◆ Task objective ◆
In the data below, how many lines include the string "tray"? Give only the number.

=== Begin Enclosure ===

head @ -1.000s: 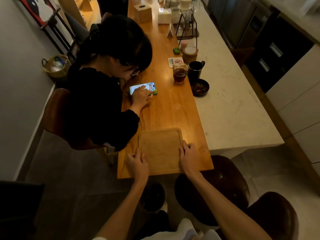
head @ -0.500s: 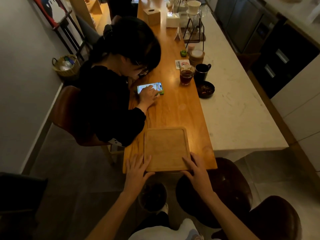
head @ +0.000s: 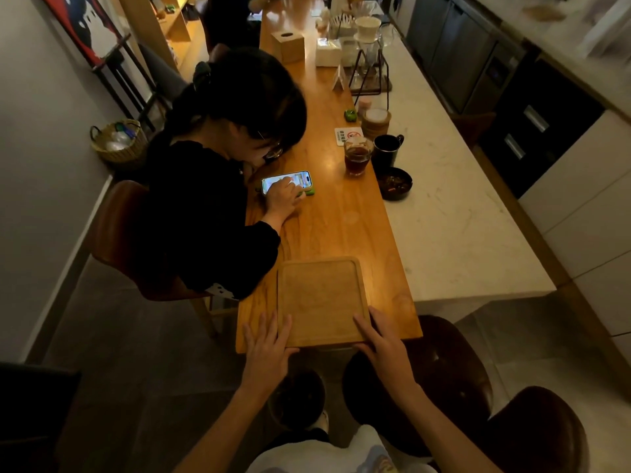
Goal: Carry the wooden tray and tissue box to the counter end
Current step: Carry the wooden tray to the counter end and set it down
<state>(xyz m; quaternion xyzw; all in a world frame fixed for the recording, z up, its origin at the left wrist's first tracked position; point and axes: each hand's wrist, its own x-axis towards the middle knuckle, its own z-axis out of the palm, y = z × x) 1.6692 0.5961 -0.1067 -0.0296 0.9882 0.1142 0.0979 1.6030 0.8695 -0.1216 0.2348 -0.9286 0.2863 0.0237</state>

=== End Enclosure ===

◆ Task output ◆
2